One thing is for certain—there is photographic and video evidence of a line slap occurring approximately when the Marshall Fire started.
So why is Merlin Law Group teaming up with Dan Whalen and his team to represent victims of the Marshall Fire? Most victims of the fire have not been fully compensated by insurance. Destroyed homes and businesses damaged by the fire were usually far underinsured. Further, all policies have sub-limits to coverages and do not pay for many economic damages.

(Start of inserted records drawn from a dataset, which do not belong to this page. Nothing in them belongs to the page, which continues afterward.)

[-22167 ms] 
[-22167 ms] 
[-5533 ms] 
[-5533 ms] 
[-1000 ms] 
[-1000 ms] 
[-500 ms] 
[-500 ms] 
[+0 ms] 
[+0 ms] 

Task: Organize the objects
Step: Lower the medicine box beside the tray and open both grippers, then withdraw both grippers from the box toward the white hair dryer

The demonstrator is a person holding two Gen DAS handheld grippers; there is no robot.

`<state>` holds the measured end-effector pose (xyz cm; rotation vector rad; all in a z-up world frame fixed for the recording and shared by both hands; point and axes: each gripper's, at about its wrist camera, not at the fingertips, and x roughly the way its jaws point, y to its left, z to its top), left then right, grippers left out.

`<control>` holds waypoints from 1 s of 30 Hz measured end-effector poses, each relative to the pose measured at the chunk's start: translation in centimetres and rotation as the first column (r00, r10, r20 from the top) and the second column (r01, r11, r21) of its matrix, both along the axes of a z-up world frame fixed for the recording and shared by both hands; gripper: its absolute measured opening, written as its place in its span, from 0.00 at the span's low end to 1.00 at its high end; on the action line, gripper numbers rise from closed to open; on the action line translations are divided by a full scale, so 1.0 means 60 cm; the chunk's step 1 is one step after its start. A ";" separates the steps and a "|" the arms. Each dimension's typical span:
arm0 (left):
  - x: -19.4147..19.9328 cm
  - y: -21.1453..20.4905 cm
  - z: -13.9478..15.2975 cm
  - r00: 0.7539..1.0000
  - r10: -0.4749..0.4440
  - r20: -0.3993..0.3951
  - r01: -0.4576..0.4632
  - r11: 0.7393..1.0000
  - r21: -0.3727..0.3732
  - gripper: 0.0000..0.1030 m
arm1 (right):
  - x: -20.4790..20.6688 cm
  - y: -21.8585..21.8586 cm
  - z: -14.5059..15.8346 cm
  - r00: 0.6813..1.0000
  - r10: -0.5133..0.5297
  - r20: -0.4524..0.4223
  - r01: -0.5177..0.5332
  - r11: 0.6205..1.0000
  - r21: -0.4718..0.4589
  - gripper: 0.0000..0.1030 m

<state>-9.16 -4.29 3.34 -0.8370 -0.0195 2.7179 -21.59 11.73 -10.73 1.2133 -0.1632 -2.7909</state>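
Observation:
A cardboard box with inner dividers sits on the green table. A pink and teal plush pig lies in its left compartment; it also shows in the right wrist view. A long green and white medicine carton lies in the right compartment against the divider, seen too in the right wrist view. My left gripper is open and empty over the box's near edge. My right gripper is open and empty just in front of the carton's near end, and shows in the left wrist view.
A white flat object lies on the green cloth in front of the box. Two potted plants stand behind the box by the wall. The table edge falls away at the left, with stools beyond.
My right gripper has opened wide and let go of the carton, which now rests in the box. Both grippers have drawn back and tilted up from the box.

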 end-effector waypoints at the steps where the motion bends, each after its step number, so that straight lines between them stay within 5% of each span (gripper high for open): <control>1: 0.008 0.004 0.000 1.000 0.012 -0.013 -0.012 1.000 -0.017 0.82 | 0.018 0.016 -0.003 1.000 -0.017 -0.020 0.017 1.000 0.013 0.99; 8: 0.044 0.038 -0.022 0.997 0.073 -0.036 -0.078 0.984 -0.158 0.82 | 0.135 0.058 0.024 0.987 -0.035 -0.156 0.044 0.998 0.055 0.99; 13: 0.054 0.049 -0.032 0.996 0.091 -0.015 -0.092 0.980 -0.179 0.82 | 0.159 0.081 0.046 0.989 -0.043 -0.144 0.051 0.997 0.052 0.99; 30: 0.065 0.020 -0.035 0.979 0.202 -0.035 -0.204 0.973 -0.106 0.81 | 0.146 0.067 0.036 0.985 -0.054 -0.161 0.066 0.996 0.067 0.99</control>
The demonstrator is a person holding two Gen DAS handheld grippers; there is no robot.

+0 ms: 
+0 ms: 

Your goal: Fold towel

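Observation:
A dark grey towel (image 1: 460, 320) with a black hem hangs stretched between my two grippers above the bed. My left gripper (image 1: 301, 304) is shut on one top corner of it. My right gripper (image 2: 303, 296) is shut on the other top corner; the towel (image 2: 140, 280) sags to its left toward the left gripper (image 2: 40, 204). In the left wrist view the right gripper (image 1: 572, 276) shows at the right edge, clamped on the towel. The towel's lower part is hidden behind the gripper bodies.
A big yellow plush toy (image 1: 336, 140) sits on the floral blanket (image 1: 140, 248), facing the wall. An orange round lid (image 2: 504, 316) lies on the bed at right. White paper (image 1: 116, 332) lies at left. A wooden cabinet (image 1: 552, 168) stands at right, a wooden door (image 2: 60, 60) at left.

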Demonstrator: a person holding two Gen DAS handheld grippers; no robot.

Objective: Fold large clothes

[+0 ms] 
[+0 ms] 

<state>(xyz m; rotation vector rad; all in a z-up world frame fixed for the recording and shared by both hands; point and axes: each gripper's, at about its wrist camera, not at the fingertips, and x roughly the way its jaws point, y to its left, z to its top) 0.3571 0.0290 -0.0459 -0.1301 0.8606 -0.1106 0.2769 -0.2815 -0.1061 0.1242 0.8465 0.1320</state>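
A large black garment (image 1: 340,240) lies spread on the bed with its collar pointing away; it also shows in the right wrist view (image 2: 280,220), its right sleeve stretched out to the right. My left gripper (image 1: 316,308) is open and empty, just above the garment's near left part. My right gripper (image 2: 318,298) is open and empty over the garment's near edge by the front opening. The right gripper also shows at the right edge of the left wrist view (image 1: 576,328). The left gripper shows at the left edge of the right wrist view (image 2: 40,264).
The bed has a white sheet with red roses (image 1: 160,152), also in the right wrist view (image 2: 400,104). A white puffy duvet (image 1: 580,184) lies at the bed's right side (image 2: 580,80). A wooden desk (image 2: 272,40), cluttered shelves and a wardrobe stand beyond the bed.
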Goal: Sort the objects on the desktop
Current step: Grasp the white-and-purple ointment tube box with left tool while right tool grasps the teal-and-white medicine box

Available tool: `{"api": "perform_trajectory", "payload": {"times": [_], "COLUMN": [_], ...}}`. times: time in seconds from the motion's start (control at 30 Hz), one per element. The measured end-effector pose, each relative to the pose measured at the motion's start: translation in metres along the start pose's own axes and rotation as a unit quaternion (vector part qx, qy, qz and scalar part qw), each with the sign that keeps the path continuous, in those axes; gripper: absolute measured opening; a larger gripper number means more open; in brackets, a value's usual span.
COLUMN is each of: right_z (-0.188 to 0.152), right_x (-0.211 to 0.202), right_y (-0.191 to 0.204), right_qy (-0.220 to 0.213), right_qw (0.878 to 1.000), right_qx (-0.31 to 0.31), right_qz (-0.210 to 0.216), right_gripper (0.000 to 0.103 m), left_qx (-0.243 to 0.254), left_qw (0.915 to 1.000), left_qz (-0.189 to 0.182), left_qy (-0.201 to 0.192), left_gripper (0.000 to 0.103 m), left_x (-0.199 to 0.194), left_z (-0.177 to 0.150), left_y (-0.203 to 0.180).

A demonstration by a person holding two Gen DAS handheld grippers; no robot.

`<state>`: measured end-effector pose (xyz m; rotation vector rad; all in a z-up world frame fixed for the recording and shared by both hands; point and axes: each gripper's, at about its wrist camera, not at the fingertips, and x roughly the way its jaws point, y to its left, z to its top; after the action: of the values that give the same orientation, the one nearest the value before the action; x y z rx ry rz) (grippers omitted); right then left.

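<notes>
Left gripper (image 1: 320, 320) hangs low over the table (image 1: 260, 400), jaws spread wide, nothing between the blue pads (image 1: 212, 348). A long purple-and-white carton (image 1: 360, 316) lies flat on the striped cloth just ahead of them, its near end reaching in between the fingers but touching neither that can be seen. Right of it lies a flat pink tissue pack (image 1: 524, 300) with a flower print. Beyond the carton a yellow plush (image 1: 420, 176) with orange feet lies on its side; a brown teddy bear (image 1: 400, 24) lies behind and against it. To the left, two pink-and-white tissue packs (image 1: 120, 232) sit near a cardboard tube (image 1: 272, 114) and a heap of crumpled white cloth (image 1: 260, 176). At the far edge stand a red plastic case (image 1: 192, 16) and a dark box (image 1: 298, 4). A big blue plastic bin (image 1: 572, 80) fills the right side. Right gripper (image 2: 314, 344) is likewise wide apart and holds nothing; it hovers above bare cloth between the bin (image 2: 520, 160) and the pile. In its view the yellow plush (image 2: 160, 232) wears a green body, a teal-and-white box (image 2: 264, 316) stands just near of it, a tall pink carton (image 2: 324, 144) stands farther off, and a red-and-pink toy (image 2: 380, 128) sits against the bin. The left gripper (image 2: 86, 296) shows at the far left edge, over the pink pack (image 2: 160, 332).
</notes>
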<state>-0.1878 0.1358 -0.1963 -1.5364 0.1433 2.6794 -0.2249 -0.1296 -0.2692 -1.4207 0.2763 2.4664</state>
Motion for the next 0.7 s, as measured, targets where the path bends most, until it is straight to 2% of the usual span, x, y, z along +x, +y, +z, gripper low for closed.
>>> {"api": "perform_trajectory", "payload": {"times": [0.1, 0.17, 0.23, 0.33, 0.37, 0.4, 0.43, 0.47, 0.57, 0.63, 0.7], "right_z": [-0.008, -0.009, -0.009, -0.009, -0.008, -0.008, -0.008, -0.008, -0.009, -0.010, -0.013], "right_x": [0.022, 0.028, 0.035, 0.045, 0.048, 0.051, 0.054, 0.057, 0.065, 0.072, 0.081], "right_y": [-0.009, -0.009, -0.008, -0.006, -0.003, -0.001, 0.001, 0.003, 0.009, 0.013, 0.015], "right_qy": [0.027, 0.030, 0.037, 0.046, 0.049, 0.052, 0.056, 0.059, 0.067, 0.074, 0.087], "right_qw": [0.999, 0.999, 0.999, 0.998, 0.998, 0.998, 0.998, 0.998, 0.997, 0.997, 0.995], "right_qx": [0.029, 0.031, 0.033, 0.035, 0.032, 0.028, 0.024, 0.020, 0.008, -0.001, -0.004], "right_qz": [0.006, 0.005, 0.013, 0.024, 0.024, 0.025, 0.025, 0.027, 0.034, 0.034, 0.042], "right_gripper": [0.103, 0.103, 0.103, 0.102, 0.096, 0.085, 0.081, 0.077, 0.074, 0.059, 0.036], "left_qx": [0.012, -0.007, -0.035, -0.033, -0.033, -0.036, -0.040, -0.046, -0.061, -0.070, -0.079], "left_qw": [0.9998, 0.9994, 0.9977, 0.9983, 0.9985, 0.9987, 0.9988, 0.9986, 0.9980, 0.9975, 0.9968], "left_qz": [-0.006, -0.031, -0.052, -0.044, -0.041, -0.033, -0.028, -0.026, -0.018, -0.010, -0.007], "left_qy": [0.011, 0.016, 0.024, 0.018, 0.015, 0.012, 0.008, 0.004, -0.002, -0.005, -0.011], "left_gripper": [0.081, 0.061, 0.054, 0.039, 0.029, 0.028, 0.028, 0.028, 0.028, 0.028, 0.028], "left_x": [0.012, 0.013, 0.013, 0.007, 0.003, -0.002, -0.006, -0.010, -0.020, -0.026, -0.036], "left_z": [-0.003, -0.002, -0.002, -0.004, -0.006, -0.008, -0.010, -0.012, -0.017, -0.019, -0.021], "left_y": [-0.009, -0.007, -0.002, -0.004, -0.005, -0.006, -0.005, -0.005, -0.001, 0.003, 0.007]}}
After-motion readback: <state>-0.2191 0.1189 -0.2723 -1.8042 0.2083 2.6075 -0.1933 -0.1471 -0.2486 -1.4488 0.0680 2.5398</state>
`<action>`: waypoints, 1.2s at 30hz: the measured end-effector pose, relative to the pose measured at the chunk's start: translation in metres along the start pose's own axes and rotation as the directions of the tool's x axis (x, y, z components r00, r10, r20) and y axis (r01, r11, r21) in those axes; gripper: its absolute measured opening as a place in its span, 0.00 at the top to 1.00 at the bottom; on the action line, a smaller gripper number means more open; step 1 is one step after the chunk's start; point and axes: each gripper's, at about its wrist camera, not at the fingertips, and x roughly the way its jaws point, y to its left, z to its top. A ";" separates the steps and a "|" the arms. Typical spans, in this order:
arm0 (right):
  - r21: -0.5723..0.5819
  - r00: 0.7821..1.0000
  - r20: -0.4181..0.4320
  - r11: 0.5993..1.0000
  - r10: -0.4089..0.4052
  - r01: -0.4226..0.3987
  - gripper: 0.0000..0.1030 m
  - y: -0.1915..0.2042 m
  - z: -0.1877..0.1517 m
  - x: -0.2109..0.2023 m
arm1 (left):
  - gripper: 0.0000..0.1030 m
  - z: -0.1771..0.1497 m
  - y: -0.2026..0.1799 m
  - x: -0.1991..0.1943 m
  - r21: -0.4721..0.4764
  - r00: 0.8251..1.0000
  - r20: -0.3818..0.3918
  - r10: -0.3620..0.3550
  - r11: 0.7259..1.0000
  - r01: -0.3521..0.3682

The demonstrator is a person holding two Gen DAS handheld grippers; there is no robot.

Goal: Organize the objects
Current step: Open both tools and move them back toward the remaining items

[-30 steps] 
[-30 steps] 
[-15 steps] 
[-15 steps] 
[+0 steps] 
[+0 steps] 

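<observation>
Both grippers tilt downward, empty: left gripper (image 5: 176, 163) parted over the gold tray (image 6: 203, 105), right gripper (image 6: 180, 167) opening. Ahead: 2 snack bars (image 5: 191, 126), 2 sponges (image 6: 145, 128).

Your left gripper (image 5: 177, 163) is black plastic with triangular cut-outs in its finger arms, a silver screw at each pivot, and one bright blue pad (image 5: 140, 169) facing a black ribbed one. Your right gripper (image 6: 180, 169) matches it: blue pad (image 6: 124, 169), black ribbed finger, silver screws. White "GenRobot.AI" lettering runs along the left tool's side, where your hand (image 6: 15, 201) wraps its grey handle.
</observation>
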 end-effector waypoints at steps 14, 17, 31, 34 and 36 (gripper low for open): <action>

I have known Dan Whalen for over a decade. One key aspect of Whalen’s approach is his ability to work collaboratively and creatively with a team. His multi-disciplinary approach combines legal, scientific, and technical expertise, bolstering the strength of his fire recovery cases and ensuring no detail is overlooked. Whalen’s strategies, fortified by facts, have allowed him to cut through many corporate deflection tactics by utilities and reach the core of each case. His team has successfully worked on over 100 wildfire cases involving utilities.
So, when Dan asked me if my team would join his to help those suffering from the Marshall Fire, I felt honored that he asked us to do so. Merlin Law Group’s work is primarily limited to insurance disputes. However, the truth is that a lot of our Marshall Fire clients also have uninsured damages. Taking on this cause will help them and their community.
I will be writing much more about the Marshall Fire and the role utilities have played in starting wildfires. If you have questions, you can call me at 813.695.8733.
Thought For The Day
What is a soul? It’s like electricity – we don’t really know what it is, but it’s a force that can light a room.